FORT KNOX, Ky. (Army News Service, Jan. 23, 2007) - Master Sgt. Jose Rodriguez Ramos doesn't remember the Mustang heading toward his trainees. He doesn't remember grabbing one trainee and pushing him out of the way, or the car slamming into him.
At the time, Rodriguez Ramos - who has spent 23 years in the Army since he joined from his childhood home in Puerto Rico - was the first sergeant for Fort Knox's Company B, 2nd Battalion, 46th Infantry Regiment, a job he'd held for about a year and a half.
On May 5, he and one of his drill sergeants were near the post's Victory Field, administering a last-chance Army Physical Fitness Test to five trainees on the morning of their basic training graduation. That's when the Mustang, driven by a Soldier who was impaired by alcohol he had consumed the night before, changed everything.
Rodriguez Ramos can't tell anyone what happened. Because of the injuries he suffered when the car hit him, he can't remember anything that happened. He remembers driving home after his unit's "family day" held the day before, and he remembers regaining consciousness in the hospital many days later.
"I remember driving home after family day," he said. "From there, I lost my memory for three to four weeks."
Staff Sgt. Kenneth Smith, a drill sergeant for Company B, was helping Rodriguez Ramos administer the PT test. After the trainees had finished the push-up and sit-up events on Victory Field, the group moved to the start point for the two-mile run.

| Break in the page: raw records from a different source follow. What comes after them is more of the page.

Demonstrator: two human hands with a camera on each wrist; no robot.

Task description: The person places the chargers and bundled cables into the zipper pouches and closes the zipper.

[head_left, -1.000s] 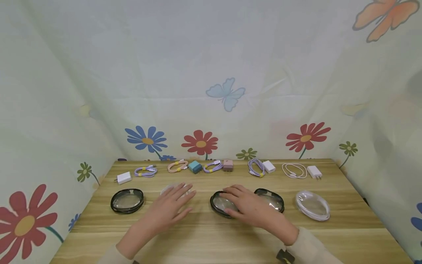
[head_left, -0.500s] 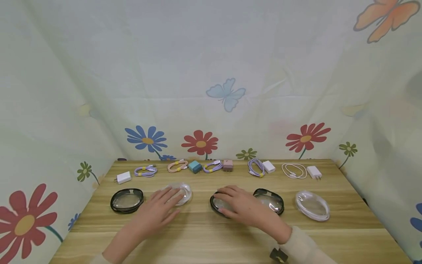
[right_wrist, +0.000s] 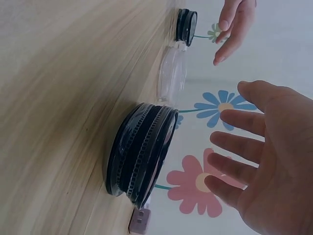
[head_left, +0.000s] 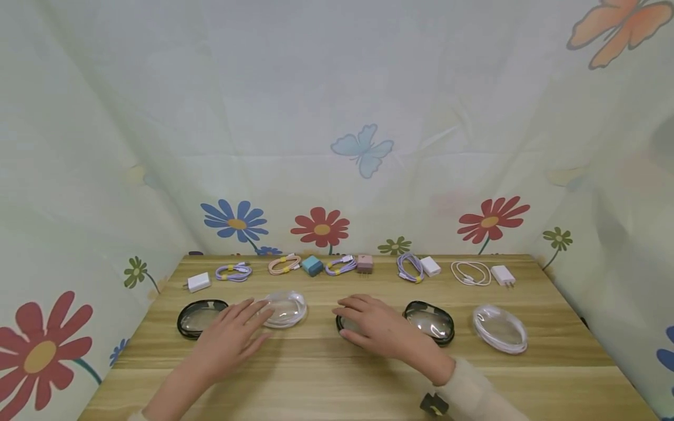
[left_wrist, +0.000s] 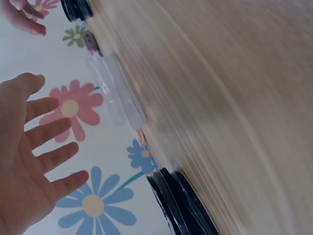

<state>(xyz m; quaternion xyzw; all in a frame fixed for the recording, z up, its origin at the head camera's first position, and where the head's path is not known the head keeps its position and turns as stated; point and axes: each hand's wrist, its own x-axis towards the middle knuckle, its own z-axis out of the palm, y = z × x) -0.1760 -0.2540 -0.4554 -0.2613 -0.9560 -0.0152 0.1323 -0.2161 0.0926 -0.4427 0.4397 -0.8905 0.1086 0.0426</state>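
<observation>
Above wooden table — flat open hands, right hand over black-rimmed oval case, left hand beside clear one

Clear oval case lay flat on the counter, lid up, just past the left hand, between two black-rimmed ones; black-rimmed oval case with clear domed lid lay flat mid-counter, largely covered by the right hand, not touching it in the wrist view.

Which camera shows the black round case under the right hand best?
The right wrist view: the black case shows whole, side-on. In the head view the right hand covers most of it. The left wrist view shows only an edge.
</observation>
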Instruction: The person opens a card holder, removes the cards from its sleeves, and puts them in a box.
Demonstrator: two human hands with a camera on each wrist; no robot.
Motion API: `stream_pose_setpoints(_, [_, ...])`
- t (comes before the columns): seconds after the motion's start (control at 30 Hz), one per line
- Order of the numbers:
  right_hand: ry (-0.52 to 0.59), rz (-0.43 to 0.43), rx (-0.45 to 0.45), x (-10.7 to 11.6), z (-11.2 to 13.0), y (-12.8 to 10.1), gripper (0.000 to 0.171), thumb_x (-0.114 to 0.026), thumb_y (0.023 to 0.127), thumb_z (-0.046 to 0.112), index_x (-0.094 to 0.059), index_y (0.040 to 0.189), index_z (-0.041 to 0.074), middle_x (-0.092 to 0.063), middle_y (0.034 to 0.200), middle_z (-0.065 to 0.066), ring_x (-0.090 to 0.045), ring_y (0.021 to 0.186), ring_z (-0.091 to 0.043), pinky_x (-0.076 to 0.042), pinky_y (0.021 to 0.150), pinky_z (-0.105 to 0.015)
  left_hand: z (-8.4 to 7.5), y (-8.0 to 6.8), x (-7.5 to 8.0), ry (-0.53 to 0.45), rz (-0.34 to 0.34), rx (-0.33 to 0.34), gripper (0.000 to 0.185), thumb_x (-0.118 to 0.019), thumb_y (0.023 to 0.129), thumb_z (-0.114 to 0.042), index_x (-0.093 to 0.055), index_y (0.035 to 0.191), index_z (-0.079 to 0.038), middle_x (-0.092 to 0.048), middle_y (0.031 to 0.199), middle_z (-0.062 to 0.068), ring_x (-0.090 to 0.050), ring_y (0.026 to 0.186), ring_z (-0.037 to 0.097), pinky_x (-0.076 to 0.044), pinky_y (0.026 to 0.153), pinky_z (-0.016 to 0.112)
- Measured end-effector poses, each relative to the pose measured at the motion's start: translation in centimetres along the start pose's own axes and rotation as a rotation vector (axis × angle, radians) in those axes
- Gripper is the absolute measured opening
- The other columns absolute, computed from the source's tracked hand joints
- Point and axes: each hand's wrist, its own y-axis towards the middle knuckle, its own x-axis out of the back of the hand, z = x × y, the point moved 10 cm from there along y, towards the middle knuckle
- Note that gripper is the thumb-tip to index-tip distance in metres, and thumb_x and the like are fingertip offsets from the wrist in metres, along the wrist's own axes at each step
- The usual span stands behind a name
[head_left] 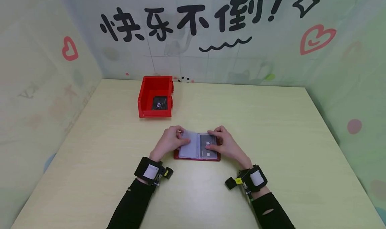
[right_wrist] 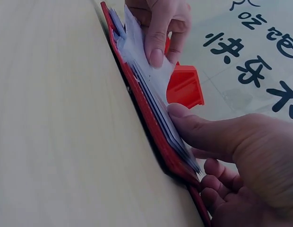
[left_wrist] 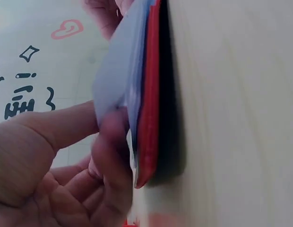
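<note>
A card holder with a red cover lies spread open on the table, its clear plastic sleeve pages showing. Behind the plastic on its right side is a dark grey VIP card. My left hand pinches a translucent page at the left side, thumb on its face; the left wrist view shows this page lifted off the stack. At the right edge my right hand grips the holder, thumb over the pages and the other fingers curled at the red cover.
A red plastic bin stands behind the holder, to the left, with a black VIP card inside. The pale wooden table meets printed cloth walls at the back and both sides.
</note>
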Motion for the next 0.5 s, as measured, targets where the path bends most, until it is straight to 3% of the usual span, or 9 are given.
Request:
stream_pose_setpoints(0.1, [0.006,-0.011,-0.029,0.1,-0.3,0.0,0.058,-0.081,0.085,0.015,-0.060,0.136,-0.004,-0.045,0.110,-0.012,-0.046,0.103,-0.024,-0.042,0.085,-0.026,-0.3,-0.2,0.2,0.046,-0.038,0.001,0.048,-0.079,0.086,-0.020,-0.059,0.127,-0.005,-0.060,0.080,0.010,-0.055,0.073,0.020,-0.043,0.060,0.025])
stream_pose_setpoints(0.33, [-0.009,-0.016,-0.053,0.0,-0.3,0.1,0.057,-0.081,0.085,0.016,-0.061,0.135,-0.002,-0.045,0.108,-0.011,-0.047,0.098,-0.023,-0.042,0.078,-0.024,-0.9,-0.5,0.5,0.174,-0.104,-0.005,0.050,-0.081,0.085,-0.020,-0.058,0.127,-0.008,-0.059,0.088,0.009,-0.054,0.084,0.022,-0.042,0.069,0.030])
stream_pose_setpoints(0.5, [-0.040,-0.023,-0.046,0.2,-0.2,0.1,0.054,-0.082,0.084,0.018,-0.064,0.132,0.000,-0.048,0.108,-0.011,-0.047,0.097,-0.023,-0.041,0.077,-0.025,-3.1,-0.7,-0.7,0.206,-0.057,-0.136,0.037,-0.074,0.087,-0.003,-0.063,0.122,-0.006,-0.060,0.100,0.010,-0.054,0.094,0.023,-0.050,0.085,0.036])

"First Sergeant had the stop watch," Smith recalled. He said the trainees were stretching in a gravel area near the road during the regulatory 10 minutes between events.
"I looked up and I saw headlights down the road," he said. He was looking over the trainees' PT cards, and at first didn't think anything was amiss with the approaching vehicle.
But as it neared the group, the car wasn't slowing down. Suddenly, he said, the car started heading directly toward the Soldiers stretching in the gravel.
"I told them, 'Watch out!'" he said.
The Mustang nearly hit Smith, who was in front of the rest of the group.
Moving at more than 40 miles per hour, it had turned off the road and was now headed directly for the trainees.
"(Rodriguez Ramos) grabbed one of the privates and pushed him," Smith said, which put the first sergeant directly in the path of the out-of-control car. It struck Rodriguez Ramos and two of the trainees, and continued about 50 meters before finally coming to a stop when it ran into a storm drain.
Smith said that if Rodriguez Ramos hadn't acted, one of the trainees would almost certainly have taken the brunt of the Mustang's impact.
Three trainees were injured, and Rodriguez Ramos was lying on the pavement, unresponsive.
"His eyes were open, but he wasn't breathing," Smith said. "There was blood coming out of his mouth and out of his ears."
Smith directed the two uninjured trainees to help with first aid. One stabilized Rodriguez Ramos' head between his knees, while Smith sent the other up the road to find drill sergeants who could help. Smith also called 911.
"I was really directing the privates while I was trying to explain the situation to the operator," he said.
When the ambulance arrived, Rodriguez Ramos had begun breathing intermittently.
The emergency medics stabilized him and set off for a hospital in Louisville.
Rodriguez Ramos suffered a broken right leg, fractured pelvis, a broken right shoulder, damage to his spleen and cuts to the back of his head. Metal rods were inserted into his leg. He was eventually transferred to Elizabethtown's HealthSouth rehabilitation center.
He spent 30 days in the hospital, and another 30 on convalescent leave.
While in the Elizabethtown facility, he said, his memory started to return, much to the relief of his wife and children. His son, a Navy sailor, traveled to Elizabethtown to be with his father. By the time Rodriguez Ramos' memory began to clear, his family members were breathing easier over his recovery.
"They were okay because they knew I was going to be okay," he said. "I was making a lot of progress, even before my memory came back."
But some of the damage was longer-term.
"They're still working on my legs and shoulder," he said.
In a January 5 ceremony, Fort Knox Commander Maj. Gen. Robert Williams awarded Rodriguez Ramos the Soldier's Medal - the peacetime equivalent of the Distinguished Service Cross.
"It's an honor," said Rodriguez Ramos, who now works as his unit's operations chief. "I wasn't expecting anything ... I wasn't looking for medals."
While he can't remember moving to protect one of his trainees, Rodriguez Ramos said he believes what he did was just part of being a professional Soldier.
"It's something you do - you take care of each other," he said. "You take care of your team."
Rodriguez Ramos said that the incident underlines the need for leaders to expect the unexpected.
"We did all the right things, everyone had road guards," he said. "You can take care of what you need to be taking care of, but you'll always have the unknowns."